One of the many perks of being Darren Murph: you get to travel the world, testing ruggedized, waterproof iPhone cases along the way. Meanwhile, our contributor Jason Hidalgo isn't making any excuses for liking a $99 charging dock that doesn't do anything else. Because, you know, CNC-machined aluminum.
Optrix XD5 waterproof iPhone case
A few months back, I took Mophie's Outride for a spin in the Montana wilderness. Despite being a decent package, I found too many flaws to actually recommend it without reservations. A few weeks ago, I was able to test out a formidable rival, the $130 Optrix XD5. In a nutshell, it's a waterproof case for your iPhone 5, and there's an $80 model available for those still rocking an iPhone 4 or 4S. After splish-splashing around with this thing in the waters surrounding Maui, I'm confident I've found a winner.
The standout feature here is the intelligent design. Unlike the Outride, this case actually allows you to use your phone while it's encased. Yeah, you'll need to mash a little harder on the screen, but still, it works. That's something that precious few rugged / waterproof cases can say. There's also access to the Home button, the power button and the volume buttons -- even while it's entrapped in a watertight chassis. It's also shockingly thin, adding next to no bulk for the protection it offers. The rear of it adds a wide-angle extension, enabling you to capture far vaster scenes when snapping stills or recording video.
As you can see in my sample shot, it also adds distortion on the edges, but it's nothing a little cropping can't fix. Beyond that, the quality isn't degraded -- my mum was actually astonished at the clarity of the video I managed to grab while snorkeling at Molokini crater. It's pricey for a case, but not for an underwater case. If you're planning any summer jaunts near the water, this one's worth investing in.
-- Darren Murph
Rokform RokDock charging stand
As a practical dude, I typically prefer my gadgets to come with extra utility. Sometimes, though, my guy genes tend to override my penchant for common sense. It's the same reason why I have a hard time answering questions from lady friends such as "Why do you have an 83-inch TV?" or "Why are you guys so obsessed with hair loss?" Um, just 'cause?
This is the same conundrum I'm faced with when trying to objectively assess Rokform's RokDock, which is available for the iPhone 5 and Samsung's Galaxy phones. On the one hand, I usually want my charging docks to be multi-taskers, and the RokDock fails horribly at that. It doesn't have a speaker, radio or even a clock. Nope, this sucker does one thing and one thing only: charge your phone. Well, that and press the right buttons on the hot-blooded guy meter.

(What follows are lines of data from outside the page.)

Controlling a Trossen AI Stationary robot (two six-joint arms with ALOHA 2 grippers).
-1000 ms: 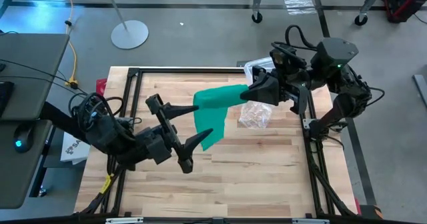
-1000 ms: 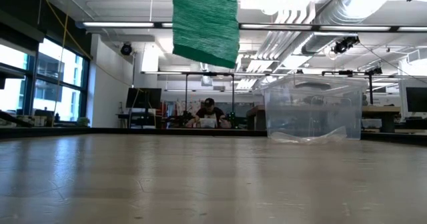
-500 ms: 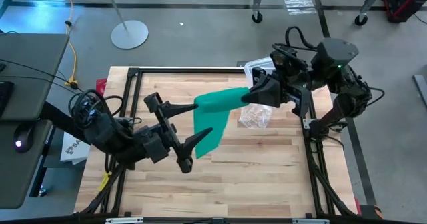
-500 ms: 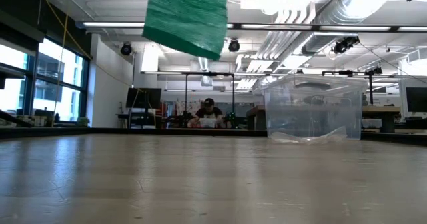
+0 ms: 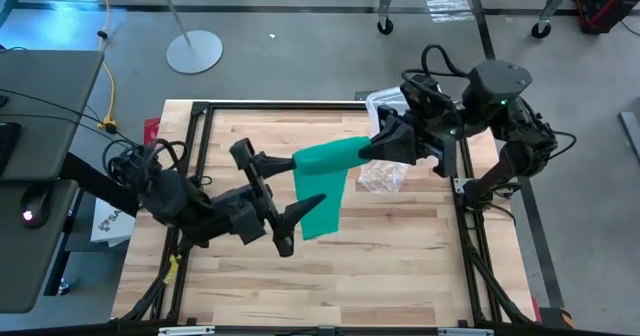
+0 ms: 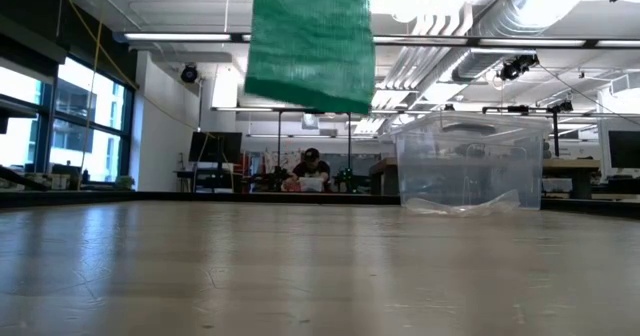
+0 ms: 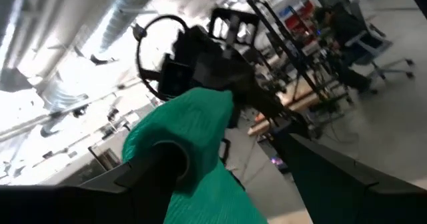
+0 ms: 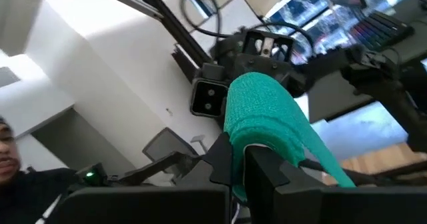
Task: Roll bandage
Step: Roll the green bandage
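Note:
The green bandage (image 5: 322, 188) is held up over the table's middle. From my right gripper (image 5: 372, 148), which is shut on one end, it runs toward the table's left and then hangs down. In the low view its free end (image 6: 310, 46) dangles well clear of the tabletop. My left gripper (image 5: 308, 182) is open and raised, and the hanging strip (image 7: 193, 124) passes between its two spread fingers. My left gripper's far finger (image 7: 157, 161) lies at the bandage's bend, but I cannot tell whether it touches the cloth. My right gripper pinches the bandage's end (image 8: 257, 134) between its shut fingers, coming level from the table's right. The cloth curls over the fingertips. The rest trails off and hangs slack, lifted clear.
A clear plastic box (image 6: 470, 161) stands at the table's far right, below my right arm, with a crinkly clear bag (image 5: 382, 176) beside it. A black frame (image 5: 200, 111) rims the wooden tabletop. A person (image 6: 310, 171) sits far off in the room.
The bandage's free end has swung toward the table's left and back again, and now hangs a little lower and squarer. The end in my right gripper has stayed where it was.

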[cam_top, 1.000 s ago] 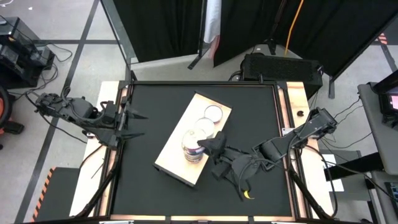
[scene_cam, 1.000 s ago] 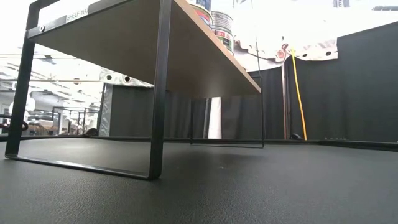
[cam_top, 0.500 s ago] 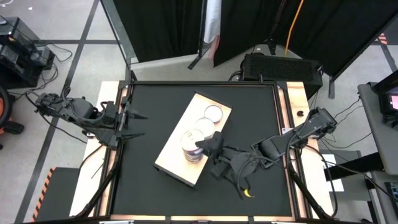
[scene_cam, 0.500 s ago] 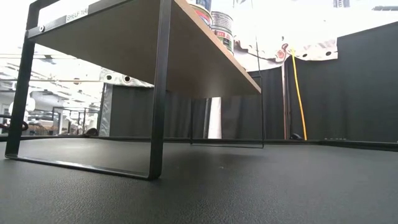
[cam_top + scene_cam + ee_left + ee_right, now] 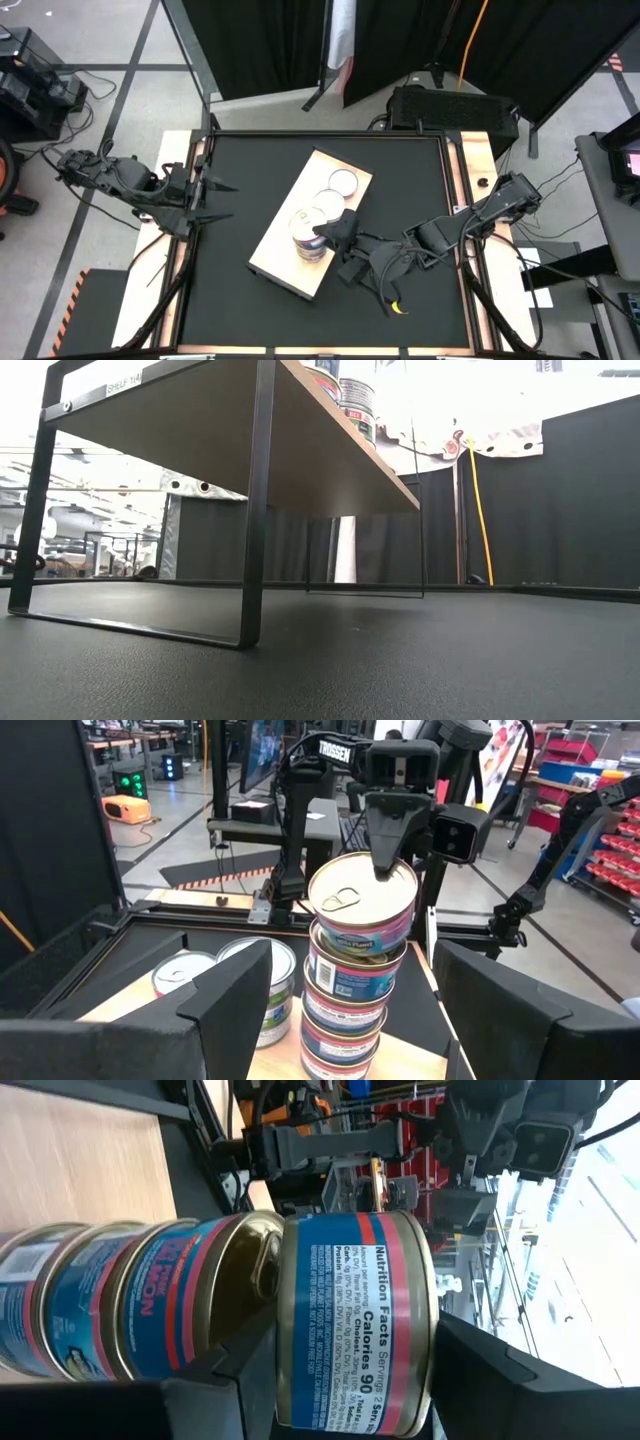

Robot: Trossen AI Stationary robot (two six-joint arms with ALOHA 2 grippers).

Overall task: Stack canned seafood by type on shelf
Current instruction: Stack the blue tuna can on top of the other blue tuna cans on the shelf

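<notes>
The right gripper (image 5: 322, 232) is at the tall stack of tins (image 5: 309, 236), fingers spread either side of the top tin (image 5: 355, 1320), which sits slightly offset on the stack; contact cannot be confirmed. The stack stands on the shelf (image 5: 275, 255), mid-table. Two lower tin stacks (image 5: 333, 195) stand toward the shelf's far end. The left gripper (image 5: 213, 198), fingers apart, waits at the table's left edge.
</notes>
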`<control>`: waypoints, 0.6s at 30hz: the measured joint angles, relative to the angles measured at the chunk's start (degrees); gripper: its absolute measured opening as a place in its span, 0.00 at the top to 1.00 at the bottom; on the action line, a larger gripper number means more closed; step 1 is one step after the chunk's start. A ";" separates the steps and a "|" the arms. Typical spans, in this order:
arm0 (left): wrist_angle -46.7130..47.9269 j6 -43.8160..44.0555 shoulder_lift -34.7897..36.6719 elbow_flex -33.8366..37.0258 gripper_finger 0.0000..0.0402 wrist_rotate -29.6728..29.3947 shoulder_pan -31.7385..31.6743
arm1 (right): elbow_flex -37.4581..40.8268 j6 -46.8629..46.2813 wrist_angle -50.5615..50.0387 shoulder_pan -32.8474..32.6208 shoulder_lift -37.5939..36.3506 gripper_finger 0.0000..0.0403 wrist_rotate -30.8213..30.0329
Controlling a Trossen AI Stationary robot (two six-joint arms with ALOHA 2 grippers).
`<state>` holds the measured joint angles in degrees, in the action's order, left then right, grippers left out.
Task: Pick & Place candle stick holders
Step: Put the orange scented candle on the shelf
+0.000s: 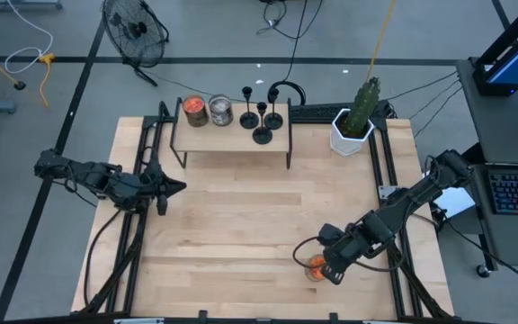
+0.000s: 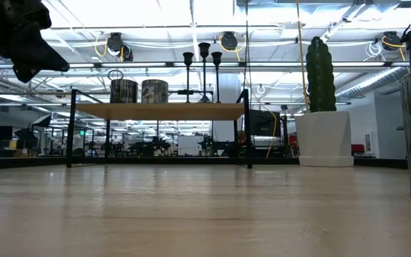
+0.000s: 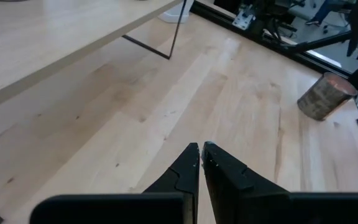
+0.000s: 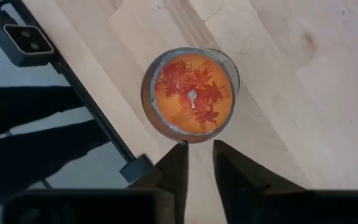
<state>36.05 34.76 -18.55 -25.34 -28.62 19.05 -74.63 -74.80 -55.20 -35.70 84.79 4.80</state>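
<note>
Three black candle stick holders (image 1: 261, 119) stand on their disc bases on the right half of a wooden shelf (image 1: 232, 135) at the table's far side; they also show in the low view (image 2: 204, 68). My left gripper (image 1: 176, 187) is shut and empty above the table's left part, and its closed fingertips show in the left wrist view (image 3: 201, 149). My right gripper (image 1: 329, 268) is near the table's front edge, pointing down. Its fingers (image 4: 197, 148) stand a narrow gap apart, just beside the rim of an orange-filled jar (image 4: 191, 93) that stands on the table. My right gripper's fingertips (image 4: 179, 149) show right at the jar's rim (image 4: 182, 138), seen from above. I cannot tell whether they touch it.
An orange-filled jar (image 1: 194, 110) and a silver can (image 1: 220, 112) stand on the shelf's left half. A cactus in a white pot (image 1: 356, 117) stands at the far right. The metal frame rail (image 4: 98, 118) runs close to the jar at the front edge. Bare wood lies in the table's middle.
</note>
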 joint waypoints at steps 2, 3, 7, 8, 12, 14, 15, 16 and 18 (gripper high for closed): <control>-0.11 0.00 0.00 0.00 0.94 0.06 0.00 | 0.00 -1.32 -0.04 0.00 0.00 0.77 -0.10; -0.18 0.00 0.00 0.00 0.94 0.06 0.00 | 0.00 -1.69 -0.20 0.02 0.00 0.74 -0.33; -0.27 0.00 -0.02 0.00 0.94 0.08 0.00 | 0.00 -2.56 -1.46 0.02 0.00 0.62 -1.84; -0.26 0.00 -0.02 0.00 0.94 0.08 0.00 | 0.00 -2.56 -1.43 0.00 0.00 0.59 -2.81; -0.26 0.11 -0.02 0.00 0.94 0.23 0.00 | 1.70 -4.05 -0.95 0.40 0.13 0.50 -4.52; -0.28 0.13 -0.02 0.00 0.94 0.82 0.00 | 3.16 -5.09 0.25 0.49 0.13 0.47 -4.52; -0.28 0.20 -0.02 0.00 0.94 1.37 0.00 | 3.88 -5.51 1.07 0.50 0.13 0.46 -4.52; -0.28 0.24 -0.03 0.00 0.94 1.74 0.00 | 4.59 -5.81 1.74 0.50 0.13 0.46 -4.46; -0.30 0.52 -0.09 0.00 0.94 2.13 0.00 | 6.06 -6.63 2.67 0.50 0.13 0.45 -3.15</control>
<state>35.75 35.28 -18.63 -25.34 -26.49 19.05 -68.57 -81.43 -52.53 -35.20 84.93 1.65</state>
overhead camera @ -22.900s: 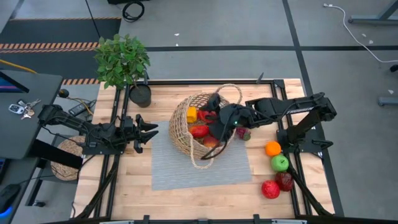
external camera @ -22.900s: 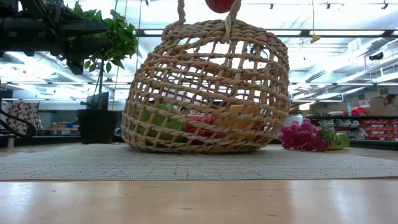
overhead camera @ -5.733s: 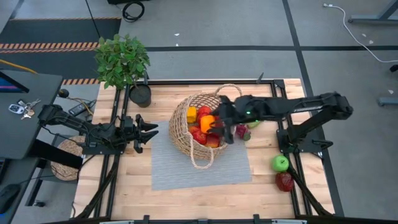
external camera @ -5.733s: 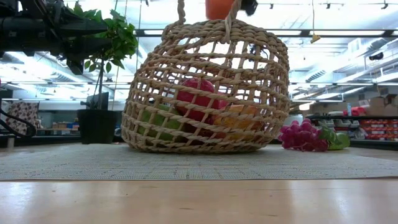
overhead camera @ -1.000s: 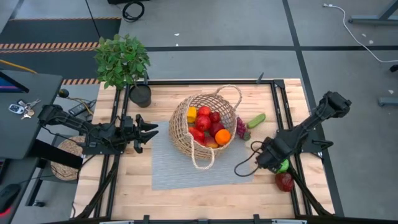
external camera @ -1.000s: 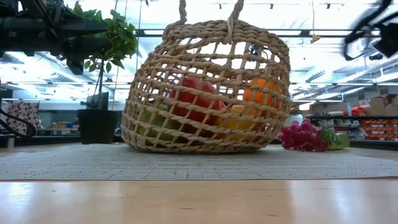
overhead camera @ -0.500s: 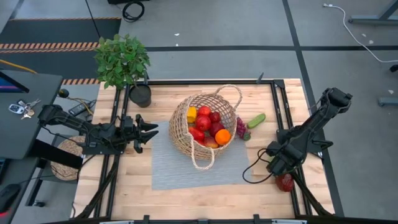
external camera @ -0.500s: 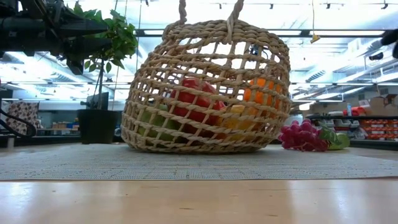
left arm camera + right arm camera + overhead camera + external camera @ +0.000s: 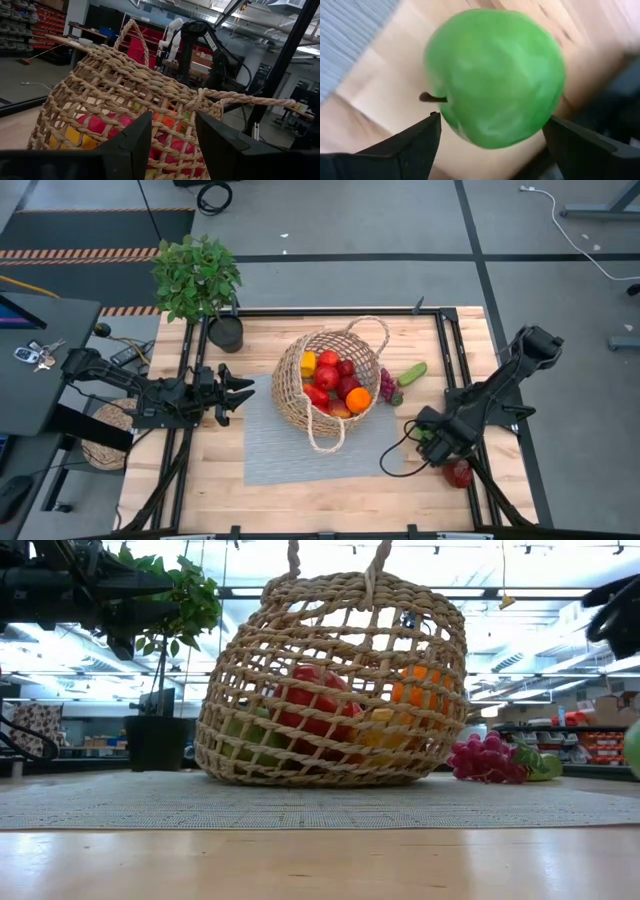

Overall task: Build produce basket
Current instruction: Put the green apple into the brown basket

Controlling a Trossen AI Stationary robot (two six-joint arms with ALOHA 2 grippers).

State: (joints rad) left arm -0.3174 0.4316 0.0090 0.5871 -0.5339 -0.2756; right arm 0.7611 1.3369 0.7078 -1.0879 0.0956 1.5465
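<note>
The wicker basket (image 9: 330, 385) stands on a grey mat (image 9: 300, 460) and holds red apples, an orange and a yellow pepper (image 9: 335, 380). It also shows in the low view (image 9: 330, 680) and the left wrist view (image 9: 125, 100). My right gripper (image 9: 428, 442) is near the mat's right edge, shut on a green apple (image 9: 495, 75). A sliver of the apple shows in the low view (image 9: 634, 750). My left gripper (image 9: 235, 393) waits open, left of the basket. My right gripper pinches the green apple between its two fingers, one fingertip (image 9: 432, 125) on each side of the apple's body (image 9: 451, 117). The stem (image 9: 432, 98) points sideways. The fingers come from above. I cannot tell whether the apple is clear of the table.
Purple grapes (image 9: 387, 387) and a green cucumber (image 9: 411, 373) lie on the wood right of the basket. A dark red apple (image 9: 458, 473) lies at the near right by the table's frame. A potted plant (image 9: 225, 330) stands at the far left.
My right gripper has gone toward the near right corner over the green apple, then shifted back toward the table's left. The green apple has come into the low view at its right edge.
</note>
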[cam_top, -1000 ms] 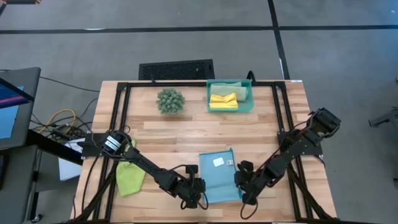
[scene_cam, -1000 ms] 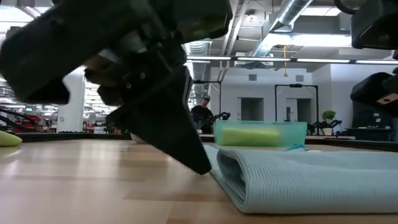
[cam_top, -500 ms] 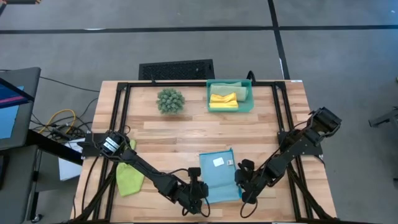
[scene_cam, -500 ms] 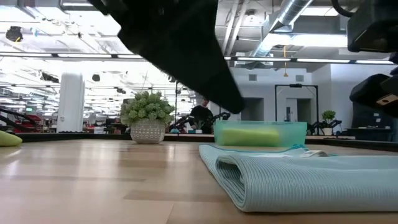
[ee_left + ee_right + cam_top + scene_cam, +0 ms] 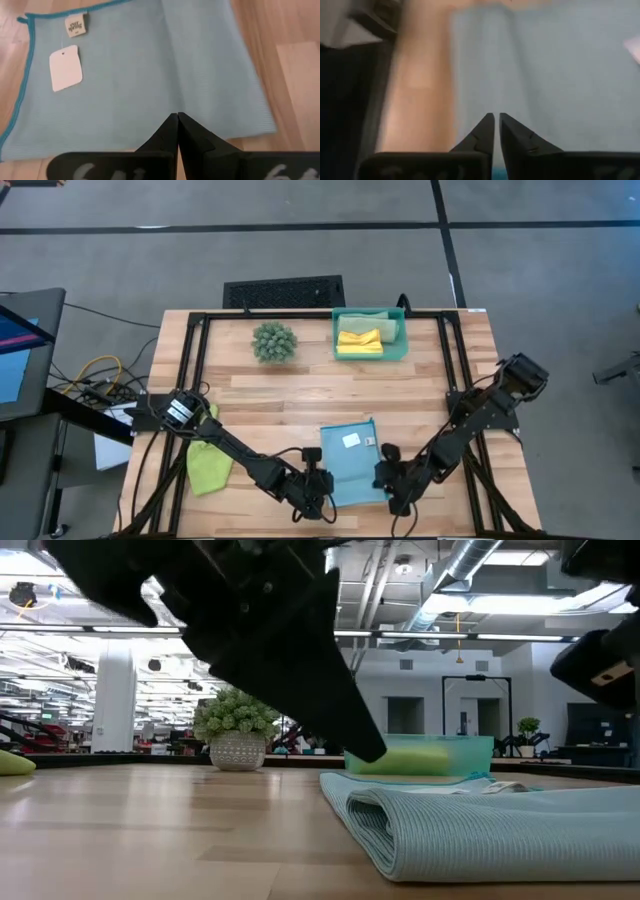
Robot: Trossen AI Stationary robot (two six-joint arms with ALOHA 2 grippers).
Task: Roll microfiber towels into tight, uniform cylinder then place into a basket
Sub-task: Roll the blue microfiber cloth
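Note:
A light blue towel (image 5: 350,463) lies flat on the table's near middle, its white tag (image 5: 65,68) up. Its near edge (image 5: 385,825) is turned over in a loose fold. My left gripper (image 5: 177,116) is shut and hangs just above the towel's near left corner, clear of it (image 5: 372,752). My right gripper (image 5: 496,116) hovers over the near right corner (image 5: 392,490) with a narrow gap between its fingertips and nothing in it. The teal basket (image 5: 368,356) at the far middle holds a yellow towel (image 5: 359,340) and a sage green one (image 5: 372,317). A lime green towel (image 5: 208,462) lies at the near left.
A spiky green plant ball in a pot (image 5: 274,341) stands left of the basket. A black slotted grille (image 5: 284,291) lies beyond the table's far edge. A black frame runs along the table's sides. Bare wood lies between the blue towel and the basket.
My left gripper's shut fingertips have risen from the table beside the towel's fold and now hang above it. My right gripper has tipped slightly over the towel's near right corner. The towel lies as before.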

Did I mention, for example, that it's made from CNC-machined, aircraft-grade aluminum? That remark actually earned an "ohh-kay" from a female co-worker and likely an eye roll from all my ex-girlfriends. It also weighs a honkin' three pounds and looks like something that came out of Transformers. Lastly, it requires some assembly to install the included charging cable, playing on some folks' desire to tinker with their gadgets. The result is a solidly built charging dock that won't topple over easily and can also accommodate phones with a case, depending on how you adjust the positioning of the charging tip during assembly.
Despite my guy genes clouding my judgment, however, I'm not blind to the RokDock's shortcomings. One involves its lack of an actual plug for connecting the dock to a wall outlet. Instead, you get a USB connector, so you'll need to connect it either to a computer or a wall adapter if you want to use it. Another is its $99 price tag, which is pretty high considering it's essentially a glorified charging cable in a metal housing. As such, this one-tasker won't be for everyone, including some dudes. However, if you're the type of guy -- or girl -- who'd blurt out "you had me at 'aircraft-grade aluminum'" then feel free to give it a look.